The galleries IMMAGIS - Fine Art Photography & GALLERY BENJAMIN ECK celebrate together with you their summer party.


Address: BENJAMIN ECK PROJECTS
                Müllerstrasse 46A / Goldberg Studios / 80460 Munich
Date: Thursday 29.08 6-9pm
Exhibition: 30.08 - 11.09


For many years, Joachim Schmeisser has photographed the last giants of Africa at close range and creates exceptionally intimate portraits of the endangered big game.

With his new series »The Last Of Their Child«, Joachim Schmeisser focuses on the beauty of creation and its transience.

They are timeless works that can be interpreted in different ways:
As testimonies of a distant past or as iconic memories of a near future in which we can admire these majestic creatures only in photos or in a few zoos.

They are homage and reminder at the same time - visual messages with the aim of sharpening our clouded view of the one infinitely complex but also vulnerable nature and to recognize what treasures we can irretrievably lose.

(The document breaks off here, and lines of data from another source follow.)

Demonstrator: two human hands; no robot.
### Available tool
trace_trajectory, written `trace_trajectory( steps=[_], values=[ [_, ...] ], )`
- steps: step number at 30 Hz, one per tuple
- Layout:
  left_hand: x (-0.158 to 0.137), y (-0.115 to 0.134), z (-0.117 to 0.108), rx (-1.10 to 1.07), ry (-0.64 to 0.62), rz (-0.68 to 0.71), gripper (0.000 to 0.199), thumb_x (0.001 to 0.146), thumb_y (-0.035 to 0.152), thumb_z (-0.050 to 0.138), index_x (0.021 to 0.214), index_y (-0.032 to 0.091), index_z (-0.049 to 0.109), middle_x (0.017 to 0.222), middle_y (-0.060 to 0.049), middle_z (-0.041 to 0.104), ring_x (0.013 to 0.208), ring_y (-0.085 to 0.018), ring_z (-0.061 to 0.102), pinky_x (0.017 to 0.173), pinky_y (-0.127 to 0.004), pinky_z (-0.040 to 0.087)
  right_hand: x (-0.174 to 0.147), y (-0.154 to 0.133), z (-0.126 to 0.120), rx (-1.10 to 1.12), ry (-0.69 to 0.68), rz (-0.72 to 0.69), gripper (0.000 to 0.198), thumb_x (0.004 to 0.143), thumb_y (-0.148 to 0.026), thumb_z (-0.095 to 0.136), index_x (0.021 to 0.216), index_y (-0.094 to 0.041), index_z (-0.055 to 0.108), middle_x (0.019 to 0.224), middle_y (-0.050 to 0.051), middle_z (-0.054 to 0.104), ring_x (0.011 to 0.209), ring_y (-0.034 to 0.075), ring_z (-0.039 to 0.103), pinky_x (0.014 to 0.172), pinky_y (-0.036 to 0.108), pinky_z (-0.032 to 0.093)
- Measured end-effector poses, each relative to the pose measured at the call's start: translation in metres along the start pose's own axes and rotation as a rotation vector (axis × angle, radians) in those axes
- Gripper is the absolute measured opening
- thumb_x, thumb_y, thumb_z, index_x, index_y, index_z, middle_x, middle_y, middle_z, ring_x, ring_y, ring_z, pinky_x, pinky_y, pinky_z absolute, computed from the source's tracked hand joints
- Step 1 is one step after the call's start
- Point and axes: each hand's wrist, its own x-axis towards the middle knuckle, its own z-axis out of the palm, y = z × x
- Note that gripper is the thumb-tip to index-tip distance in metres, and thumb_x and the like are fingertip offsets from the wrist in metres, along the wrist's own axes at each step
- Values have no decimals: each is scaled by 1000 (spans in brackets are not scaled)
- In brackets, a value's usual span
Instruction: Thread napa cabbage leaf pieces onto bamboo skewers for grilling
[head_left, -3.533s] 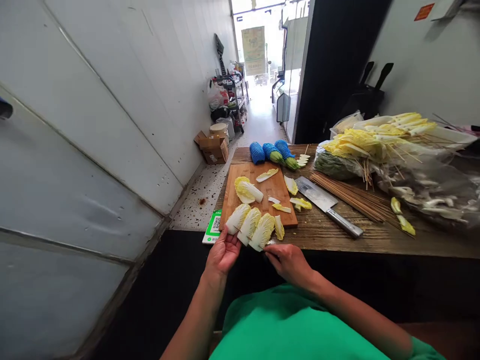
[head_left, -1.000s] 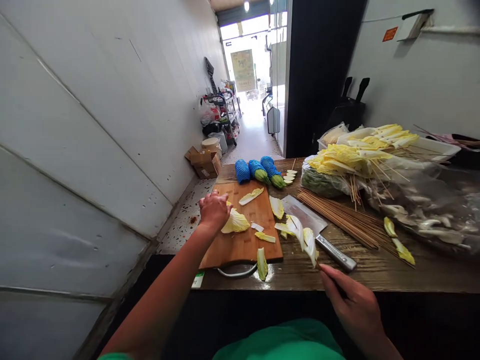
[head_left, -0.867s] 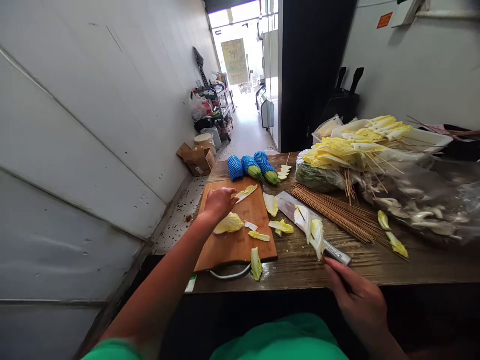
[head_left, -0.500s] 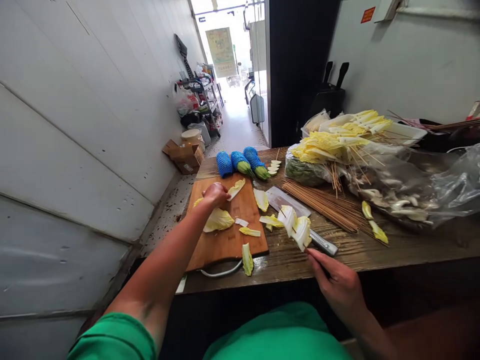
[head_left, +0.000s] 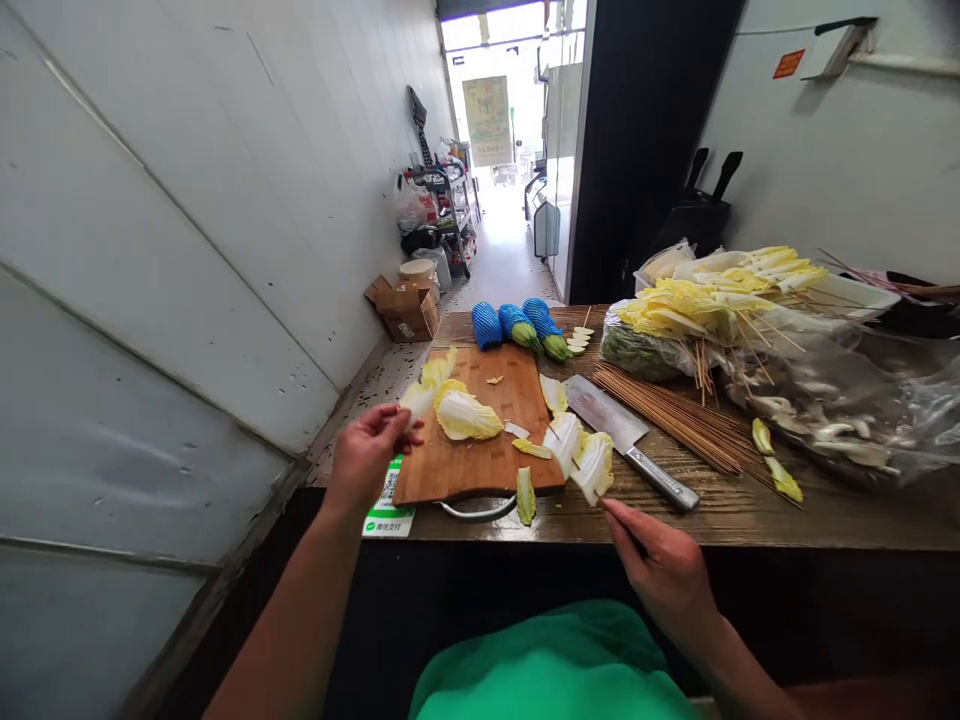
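My left hand point(head_left: 371, 447) pinches a pale yellow cabbage leaf point(head_left: 429, 385), raised at the left edge of the wooden cutting board point(head_left: 450, 470). Between thumb and fingers, my right hand point(head_left: 664, 560) grips a skewer carrying folded white cabbage pieces point(head_left: 589, 460), held over the table by the board's right side. A larger cabbage leaf point(head_left: 466, 414) lies on the board, with narrow yellow strips point(head_left: 532, 449) near its right edge. The cleaver point(head_left: 607, 412) rests flat on the table behind the skewered pieces, handle toward me. Fingers hide the skewer's lower end.
Zucchini in blue foam nets point(head_left: 517, 326) lie behind the board. Bare skewers point(head_left: 667, 412) are spread right of the cleaver. Farther right are skewered cabbage leaves point(head_left: 690, 305) and a plastic bag of mushrooms point(head_left: 832, 420). A white wall point(head_left: 187, 250) runs along my left.
My left hand has come back toward me and left, now lifting a cabbage leaf off the board. My right hand keeps the skewer in nearly the same place. The view has shifted slightly left.
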Motion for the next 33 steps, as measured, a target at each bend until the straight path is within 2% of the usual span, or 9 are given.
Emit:
trace_trajectory(
  steps=[4, 6, 9, 12, 15, 19, 24, 30, 33],
  values=[
    [-59, -43, -14, -117, -19, -270, 26, 66, 23, 73, 86, 11, 61, 69, -9, 67, 55, -13, 63, 47, -17, 49, -3, -26, 28, -8, -122, -125, 25, 90, -17, 45, 102, -18, 67, 88, 7, 72, 73, 16, 69, 67, 23, 54],
    [-75, -57, -15, -185, 21, -356, 23, 66, 16, 72, 85, 11, 61, 75, -10, 68, 64, -18, 67, 54, -21, 54, -7, -36, 43, -36, -182, -172, 27, 91, -17, 42, 101, -18, 67, 80, 7, 72, 65, 15, 68, 62, 22, 52],
    [-85, -62, -15, -330, 19, -436, 23, 65, 9, 72, 86, 12, 62, 86, -12, 69, 73, -22, 68, 61, -26, 58, -13, -43, 63, -104, -246, -209, 29, 92, -19, 41, 100, -19, 68, 69, 6, 70, 59, 14, 65, 58, 21, 49],
    [-87, -58, -18, -413, -25, -448, 32, 63, 5, 72, 93, 11, 62, 94, -14, 68, 77, -24, 68, 64, -28, 58, -16, -43, 73, -162, -285, -219, 28, 92, -20, 42, 97, -20, 69, 63, 5, 67, 55, 12, 63, 54, 18, 45],
    [-88, -55, -20, -400, -37, -431, 37, 64, 3, 72, 99, 11, 61, 98, -15, 68, 81, -25, 68, 68, -30, 58, -17, -40, 75, -183, -337, -218, 29, 92, -20, 40, 96, -20, 69, 65, 5, 68, 55, 12, 63, 54, 17, 43],
    [-90, -56, -21, -397, -15, -440, 27, 74, 8, 64, 101, 11, 61, 104, -15, 66, 91, -24, 65, 71, -30, 57, -17, -39, 71, -181, -396, -222, 29, 92, -19, 39, 97, -17, 68, 71, 6, 69, 60, 13, 64, 56, 18, 43],
    [-92, -52, -23, -511, -27, -505, 19, 81, 11, 55, 99, 9, 62, 112, -18, 63, 100, -26, 62, 78, -33, 55, -19, -40, 68, -211, -418, -232, 29, 92, -19, 39, 98, -16, 67, 72, 6, 69, 62, 14, 64, 57, 20, 42],
    [-93, -52, -19, -508, 31, -483, 19, 81, 8, 53, 98, 10, 62, 110, -18, 64, 96, -24, 64, 76, -30, 55, -16, -43, 70, -261, -431, -292, 29, 92, -19, 39, 98, -16, 67, 65, 4, 67, 55, 12, 60, 52, 20, 38],
    [-94, -54, -15, -509, 8, -485, 20, 81, 8, 54, 99, 9, 61, 109, -17, 64, 93, -22, 65, 77, -30, 54, -16, -44, 70, -272, -433, -315, 29, 92, -19, 39, 97, -17, 67, 64, 3, 66, 53, 11, 58, 50, 20, 35]
  ],
)
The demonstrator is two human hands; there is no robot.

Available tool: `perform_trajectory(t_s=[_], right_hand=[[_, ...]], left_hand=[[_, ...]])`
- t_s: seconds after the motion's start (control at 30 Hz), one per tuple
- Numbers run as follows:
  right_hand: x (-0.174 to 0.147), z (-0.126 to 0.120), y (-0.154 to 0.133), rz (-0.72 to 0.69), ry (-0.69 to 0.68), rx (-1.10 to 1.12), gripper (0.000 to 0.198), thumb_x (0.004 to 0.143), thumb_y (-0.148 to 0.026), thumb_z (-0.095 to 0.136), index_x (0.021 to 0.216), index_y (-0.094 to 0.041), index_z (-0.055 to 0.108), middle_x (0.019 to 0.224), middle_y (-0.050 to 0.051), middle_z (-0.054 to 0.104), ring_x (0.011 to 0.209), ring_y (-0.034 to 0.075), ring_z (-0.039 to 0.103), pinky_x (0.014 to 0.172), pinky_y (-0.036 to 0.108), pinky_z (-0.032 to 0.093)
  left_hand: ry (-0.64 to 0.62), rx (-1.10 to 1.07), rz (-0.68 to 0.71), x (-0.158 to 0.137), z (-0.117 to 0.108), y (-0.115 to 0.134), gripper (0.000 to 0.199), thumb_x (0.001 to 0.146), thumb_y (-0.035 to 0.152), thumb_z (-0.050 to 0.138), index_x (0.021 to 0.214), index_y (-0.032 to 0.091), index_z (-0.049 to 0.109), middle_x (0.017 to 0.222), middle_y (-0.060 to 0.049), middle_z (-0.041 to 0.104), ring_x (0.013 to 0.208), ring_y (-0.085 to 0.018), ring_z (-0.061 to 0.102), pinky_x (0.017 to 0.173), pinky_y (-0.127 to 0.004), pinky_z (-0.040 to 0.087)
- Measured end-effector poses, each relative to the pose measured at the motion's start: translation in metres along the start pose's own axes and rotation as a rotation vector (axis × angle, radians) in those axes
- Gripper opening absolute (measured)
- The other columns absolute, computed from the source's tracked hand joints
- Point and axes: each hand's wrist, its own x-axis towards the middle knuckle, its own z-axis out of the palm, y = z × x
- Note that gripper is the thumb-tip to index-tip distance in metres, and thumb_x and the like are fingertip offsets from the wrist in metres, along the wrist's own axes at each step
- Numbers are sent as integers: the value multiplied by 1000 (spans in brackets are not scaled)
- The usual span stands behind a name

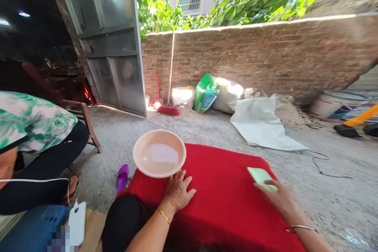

"Man will not rest until out of greed and the lucrative business with the desire to kill will be the last of these giants of history." Joachim Schmeisser


Mirsad Herenda

What is a monument?

In the past, sculptures were meant to remember a certain value.
The squares of our cities are populated with monuments, but our eyes do not register them anymore and we forget their meaning.

So it happens that the testament borne by these bronze or stone forms is forgotten and the sculpture finally occupies a remaining space, for instance in the art of urban structure.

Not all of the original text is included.